Some items, of course, are more important than knives and forks. And even for those relatively insignificant items, armed with an understanding of how assets appreciate and the property categories recognized in divorce court, you can begin dividing property with your spouse. The following tips will help you get started:
- Make a List of Personal Assets. List all jointly owned assets and agree on omitting truly insignificant items. For instance, furniture that has little or no value can simply be listed as “family room furniture.”
- Value Items on the List. Agree to a specific amount on the value of assets to consider such as anything at or above $500. Seek counsel from your attorney about a business, residential property or any other difficult item to value. Professional advice from an appraiser may help you to value antiques. An accountant or actuary can help to value pension plans. Any debt associated with an item should be subtracted from the current value.
- Decide on the Logical Owner of Each Asset. The next step is to go through the list and decide who should keep each asset. Begin with the most expensive and trade off on the least expensive items. Keep a tally of the value if you want to have an equal split of the total.
Most importantly, remain open and honest with your attorney—whether it’s me or anyone else—and spouse about everything you have gained throughout the marriage.

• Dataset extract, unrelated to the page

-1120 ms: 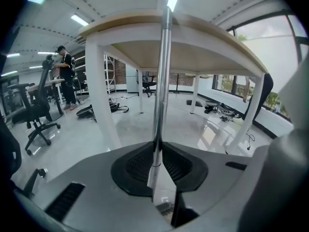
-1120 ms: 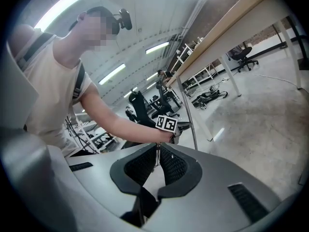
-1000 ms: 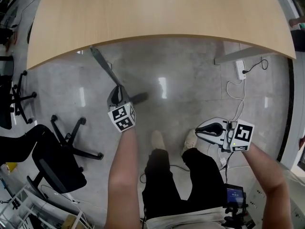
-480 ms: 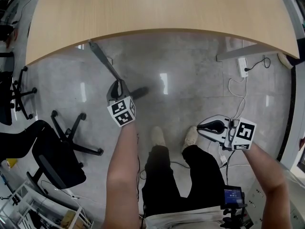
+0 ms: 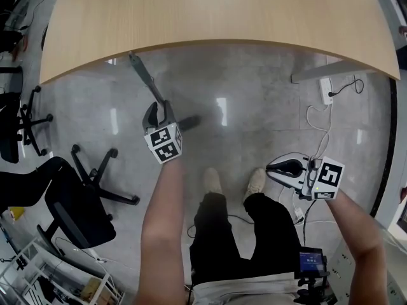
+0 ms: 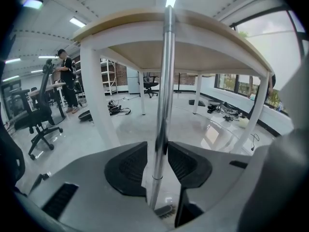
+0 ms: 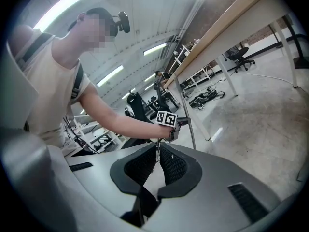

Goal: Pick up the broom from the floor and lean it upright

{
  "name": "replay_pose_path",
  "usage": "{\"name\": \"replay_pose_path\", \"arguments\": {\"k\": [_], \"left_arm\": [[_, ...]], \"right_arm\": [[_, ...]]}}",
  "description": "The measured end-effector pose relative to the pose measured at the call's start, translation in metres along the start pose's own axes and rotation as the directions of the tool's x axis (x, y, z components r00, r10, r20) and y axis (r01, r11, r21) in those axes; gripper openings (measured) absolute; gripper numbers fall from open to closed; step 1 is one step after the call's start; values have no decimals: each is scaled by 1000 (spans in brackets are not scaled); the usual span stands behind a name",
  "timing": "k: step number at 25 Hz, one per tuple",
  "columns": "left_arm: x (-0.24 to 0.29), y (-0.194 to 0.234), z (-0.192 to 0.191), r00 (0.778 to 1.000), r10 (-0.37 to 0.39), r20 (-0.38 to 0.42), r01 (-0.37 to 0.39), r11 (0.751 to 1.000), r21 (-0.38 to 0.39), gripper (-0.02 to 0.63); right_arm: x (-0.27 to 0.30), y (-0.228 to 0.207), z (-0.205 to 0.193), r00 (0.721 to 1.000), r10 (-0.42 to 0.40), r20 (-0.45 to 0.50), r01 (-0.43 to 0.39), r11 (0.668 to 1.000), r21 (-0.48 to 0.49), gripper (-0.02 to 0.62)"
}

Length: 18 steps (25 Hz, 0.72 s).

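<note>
Nearest the camera in the head view are the person's dark trouser legs and light shoes (image 5: 212, 182) on the grey polished floor (image 5: 254, 107). To their right, the right gripper (image 5: 272, 168) is held low and well apart from the broom. Its own view shows the two black pads brought almost together with only a thin slit between them and nothing in it. Further out, the left gripper (image 5: 158, 114) reaches forward at the end of a bare forearm, its marker cube (image 5: 164, 143) facing up. Its jaws have just been opening, and the left gripper view shows the broom (image 6: 164, 81) standing between the pads, with a sliver of gap on the left side, so they no longer seem to clamp it. The broom's shiny metal handle stands nearly upright. Its brush end shows low beneath the jaws, and its top rests against the edge of the light wooden table (image 5: 216, 11). Off to the left on the floor stands a black office chair (image 5: 70, 208). To the right, near a white table leg, a white power strip (image 5: 328, 91) lies with its cable trailing.
</note>
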<state>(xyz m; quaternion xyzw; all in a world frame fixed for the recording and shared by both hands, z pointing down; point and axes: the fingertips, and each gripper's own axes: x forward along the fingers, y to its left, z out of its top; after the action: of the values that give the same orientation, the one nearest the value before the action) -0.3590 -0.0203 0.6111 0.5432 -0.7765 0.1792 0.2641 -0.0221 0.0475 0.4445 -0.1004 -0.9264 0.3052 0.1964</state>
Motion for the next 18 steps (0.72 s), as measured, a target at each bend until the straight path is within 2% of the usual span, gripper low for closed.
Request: {"name": "replay_pose_path", "arguments": {"k": [11,18], "left_arm": [[-16,-8,20,999,-9,32,8,1000,13,149],[-79,1,38,997,-51,56,49,998,31,149]], "right_arm": [[-12,-10,8,999,-30,16,31,999,-28,32],[-9,-7,35,991,-123,45,125,990,-63,32]]}}
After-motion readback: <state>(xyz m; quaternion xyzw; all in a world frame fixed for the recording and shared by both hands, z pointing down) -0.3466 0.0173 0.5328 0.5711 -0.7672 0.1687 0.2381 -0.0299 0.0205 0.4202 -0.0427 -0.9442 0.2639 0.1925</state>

Whether it is a secret bank account opened years before or the real value of your pension plan, serious penalties may arise from hiding property during divorce proceedings.
Overall, though, it is just “stuff.” It may be your “stuff” or it may be the other spouse’s “stuff.” As a husband and father who always keeps an eye on the budget and the bottom line, and as an attorney who believes that he’ll get more referral business from happy clients who have survived this process as unscathed and as inexpensively as possible, keep in mind two important things:
- The more you do, in terms of valuing assets and engaging in reasonable discussion with your spouse about those assets, the less that any attorney—whether it’s me or anyone else—will have to do, and the cheaper things will ultimately be.
- There is a value in moving on, turning a page, and starting anew. We can fight ‘till we drop for every stitch of fabric and every piece of wall art in your house, but often folks find that letting go of some items—even some treasured ones—makes the process easier and quicker, and that being able to move forward that much quicker rather than dwell on things is worth a whole lot more than some dumb coffeemaker.